> **Exercise instructions**: Return every line from the listing where the word "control" occurs.

> **Entries shown**:

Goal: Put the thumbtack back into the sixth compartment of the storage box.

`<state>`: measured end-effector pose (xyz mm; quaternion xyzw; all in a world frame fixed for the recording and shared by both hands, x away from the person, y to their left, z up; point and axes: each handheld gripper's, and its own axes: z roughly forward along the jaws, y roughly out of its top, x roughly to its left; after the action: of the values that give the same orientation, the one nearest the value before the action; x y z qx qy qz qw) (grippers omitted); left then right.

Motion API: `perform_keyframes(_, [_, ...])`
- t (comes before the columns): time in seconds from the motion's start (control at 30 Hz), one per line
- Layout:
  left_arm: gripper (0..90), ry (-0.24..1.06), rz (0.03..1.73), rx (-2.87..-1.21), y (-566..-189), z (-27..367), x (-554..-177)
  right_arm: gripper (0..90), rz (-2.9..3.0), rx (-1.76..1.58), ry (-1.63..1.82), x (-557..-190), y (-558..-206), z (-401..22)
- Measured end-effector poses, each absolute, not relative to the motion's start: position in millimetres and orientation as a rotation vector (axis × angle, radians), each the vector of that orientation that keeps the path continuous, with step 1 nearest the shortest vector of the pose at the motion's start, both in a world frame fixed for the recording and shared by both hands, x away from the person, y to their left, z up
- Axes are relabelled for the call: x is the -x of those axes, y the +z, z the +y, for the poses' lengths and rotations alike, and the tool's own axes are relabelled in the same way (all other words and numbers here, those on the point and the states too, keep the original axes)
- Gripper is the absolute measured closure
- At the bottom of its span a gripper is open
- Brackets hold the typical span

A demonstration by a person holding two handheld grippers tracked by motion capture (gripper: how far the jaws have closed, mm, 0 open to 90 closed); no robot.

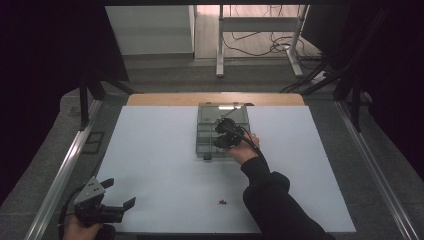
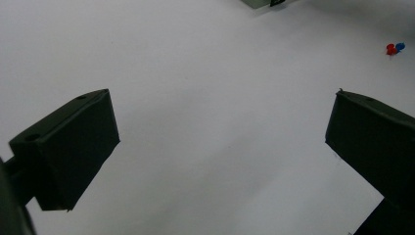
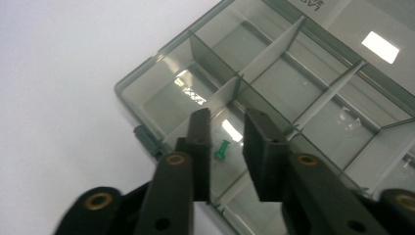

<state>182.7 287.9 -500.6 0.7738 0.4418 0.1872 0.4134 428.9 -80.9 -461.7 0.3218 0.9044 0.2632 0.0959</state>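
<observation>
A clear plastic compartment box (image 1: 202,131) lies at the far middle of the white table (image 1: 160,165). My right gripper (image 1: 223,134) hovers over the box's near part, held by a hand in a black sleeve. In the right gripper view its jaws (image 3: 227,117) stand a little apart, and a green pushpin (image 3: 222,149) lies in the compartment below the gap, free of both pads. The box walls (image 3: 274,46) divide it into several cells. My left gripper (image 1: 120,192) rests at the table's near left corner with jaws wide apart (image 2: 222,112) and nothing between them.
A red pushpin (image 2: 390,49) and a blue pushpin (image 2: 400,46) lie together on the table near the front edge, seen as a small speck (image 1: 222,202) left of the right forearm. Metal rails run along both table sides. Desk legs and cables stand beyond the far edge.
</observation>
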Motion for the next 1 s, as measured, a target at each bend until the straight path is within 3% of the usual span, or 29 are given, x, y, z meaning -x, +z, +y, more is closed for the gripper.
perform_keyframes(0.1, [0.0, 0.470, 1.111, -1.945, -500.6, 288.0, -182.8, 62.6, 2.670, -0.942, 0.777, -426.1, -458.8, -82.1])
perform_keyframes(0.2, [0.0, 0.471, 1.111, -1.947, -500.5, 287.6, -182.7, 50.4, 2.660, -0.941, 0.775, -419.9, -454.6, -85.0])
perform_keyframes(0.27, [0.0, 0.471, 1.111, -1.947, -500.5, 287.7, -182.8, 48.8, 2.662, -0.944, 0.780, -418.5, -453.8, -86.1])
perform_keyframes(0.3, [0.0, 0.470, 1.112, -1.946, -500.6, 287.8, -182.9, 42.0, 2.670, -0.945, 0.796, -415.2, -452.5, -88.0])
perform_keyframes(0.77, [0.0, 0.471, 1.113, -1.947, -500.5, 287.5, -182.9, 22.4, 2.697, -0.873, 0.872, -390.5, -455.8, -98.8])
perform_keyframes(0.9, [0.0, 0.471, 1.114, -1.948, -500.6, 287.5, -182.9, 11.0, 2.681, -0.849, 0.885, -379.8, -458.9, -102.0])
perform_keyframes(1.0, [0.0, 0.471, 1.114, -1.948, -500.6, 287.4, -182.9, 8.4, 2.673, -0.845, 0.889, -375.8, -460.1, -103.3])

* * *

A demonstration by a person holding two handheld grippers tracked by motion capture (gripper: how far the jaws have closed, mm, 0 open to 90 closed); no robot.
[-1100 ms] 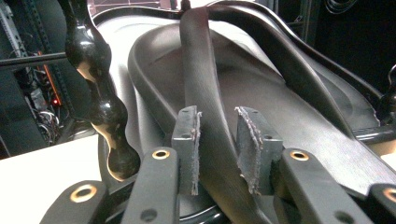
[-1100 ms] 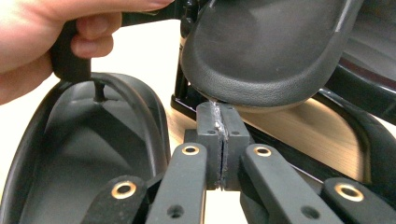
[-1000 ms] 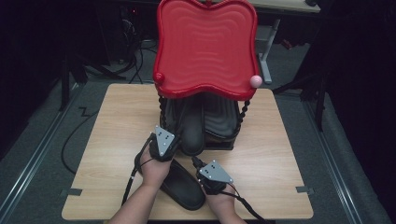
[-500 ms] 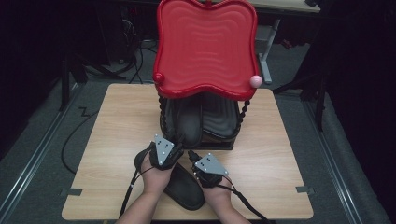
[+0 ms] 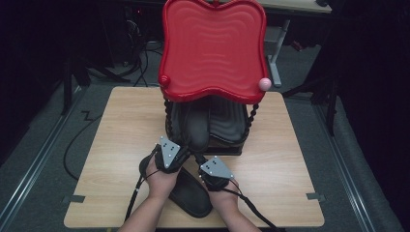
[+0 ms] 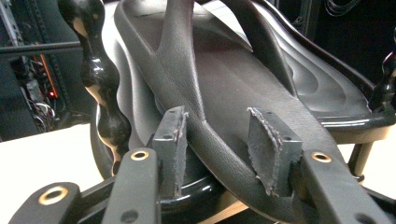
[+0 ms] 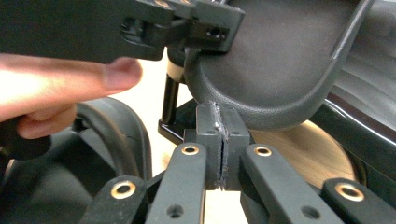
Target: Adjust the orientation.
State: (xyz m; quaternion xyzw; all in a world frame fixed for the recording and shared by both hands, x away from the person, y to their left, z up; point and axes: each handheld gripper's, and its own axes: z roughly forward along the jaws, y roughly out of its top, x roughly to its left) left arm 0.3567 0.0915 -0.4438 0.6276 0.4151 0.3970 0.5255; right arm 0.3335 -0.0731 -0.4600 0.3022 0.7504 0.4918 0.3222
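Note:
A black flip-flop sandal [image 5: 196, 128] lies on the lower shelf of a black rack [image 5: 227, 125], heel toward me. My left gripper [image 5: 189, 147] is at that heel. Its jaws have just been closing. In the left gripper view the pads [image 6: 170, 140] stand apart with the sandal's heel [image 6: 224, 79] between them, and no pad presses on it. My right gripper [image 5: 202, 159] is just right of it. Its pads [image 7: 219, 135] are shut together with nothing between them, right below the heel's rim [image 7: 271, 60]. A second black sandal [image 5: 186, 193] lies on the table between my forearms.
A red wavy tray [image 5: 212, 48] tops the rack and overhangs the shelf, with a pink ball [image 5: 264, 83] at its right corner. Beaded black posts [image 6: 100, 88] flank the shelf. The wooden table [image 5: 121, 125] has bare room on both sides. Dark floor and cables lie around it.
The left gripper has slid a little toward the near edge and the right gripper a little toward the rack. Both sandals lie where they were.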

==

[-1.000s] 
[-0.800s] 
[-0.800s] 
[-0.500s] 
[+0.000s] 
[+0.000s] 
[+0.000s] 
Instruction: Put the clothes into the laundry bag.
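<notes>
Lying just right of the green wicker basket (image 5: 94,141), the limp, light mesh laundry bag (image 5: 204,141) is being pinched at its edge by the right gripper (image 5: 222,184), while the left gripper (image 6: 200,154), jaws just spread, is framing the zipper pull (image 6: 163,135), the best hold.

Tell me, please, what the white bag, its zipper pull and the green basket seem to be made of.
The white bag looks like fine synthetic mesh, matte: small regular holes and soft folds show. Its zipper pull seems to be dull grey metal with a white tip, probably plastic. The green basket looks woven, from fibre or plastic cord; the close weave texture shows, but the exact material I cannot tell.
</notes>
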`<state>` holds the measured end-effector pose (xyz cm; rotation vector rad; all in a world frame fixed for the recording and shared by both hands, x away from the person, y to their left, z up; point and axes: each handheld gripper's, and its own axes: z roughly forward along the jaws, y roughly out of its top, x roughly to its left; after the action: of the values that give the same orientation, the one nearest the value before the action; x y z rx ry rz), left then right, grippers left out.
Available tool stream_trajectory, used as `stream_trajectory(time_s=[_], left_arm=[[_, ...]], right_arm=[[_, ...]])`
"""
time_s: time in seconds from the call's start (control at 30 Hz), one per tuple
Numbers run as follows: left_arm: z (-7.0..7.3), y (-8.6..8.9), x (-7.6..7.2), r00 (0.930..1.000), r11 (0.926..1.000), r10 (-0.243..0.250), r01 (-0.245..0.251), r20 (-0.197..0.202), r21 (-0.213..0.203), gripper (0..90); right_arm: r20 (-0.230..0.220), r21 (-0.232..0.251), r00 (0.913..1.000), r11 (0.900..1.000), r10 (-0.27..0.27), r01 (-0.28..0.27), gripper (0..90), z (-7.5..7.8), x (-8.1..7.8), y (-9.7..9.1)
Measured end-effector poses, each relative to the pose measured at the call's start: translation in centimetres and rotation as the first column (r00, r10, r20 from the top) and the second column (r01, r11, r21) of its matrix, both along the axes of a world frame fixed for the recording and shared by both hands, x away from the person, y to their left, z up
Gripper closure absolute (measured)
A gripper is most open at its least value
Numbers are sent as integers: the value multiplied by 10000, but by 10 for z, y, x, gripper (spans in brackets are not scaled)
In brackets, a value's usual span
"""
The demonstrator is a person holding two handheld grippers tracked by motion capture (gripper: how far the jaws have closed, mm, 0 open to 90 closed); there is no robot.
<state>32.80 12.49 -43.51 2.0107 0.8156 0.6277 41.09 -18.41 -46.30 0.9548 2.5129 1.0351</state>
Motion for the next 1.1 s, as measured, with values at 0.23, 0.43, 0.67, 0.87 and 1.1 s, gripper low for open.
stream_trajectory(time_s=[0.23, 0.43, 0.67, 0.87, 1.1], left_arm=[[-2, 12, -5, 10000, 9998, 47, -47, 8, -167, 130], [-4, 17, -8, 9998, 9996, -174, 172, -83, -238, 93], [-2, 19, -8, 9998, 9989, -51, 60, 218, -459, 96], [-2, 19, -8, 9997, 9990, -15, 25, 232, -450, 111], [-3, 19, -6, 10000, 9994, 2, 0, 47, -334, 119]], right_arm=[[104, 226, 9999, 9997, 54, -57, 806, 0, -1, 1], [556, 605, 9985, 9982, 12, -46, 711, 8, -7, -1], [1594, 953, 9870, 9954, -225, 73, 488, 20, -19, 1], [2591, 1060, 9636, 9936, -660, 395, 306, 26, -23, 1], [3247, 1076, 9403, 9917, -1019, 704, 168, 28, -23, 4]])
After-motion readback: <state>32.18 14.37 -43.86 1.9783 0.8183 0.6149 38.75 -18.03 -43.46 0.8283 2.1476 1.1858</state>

> **Written solution**:
- t (comes before the columns): time in seconds from the motion's start (control at 30 Hz), one per line
time_s: time in seconds from the call's start (control at 30 Hz), one per tuple

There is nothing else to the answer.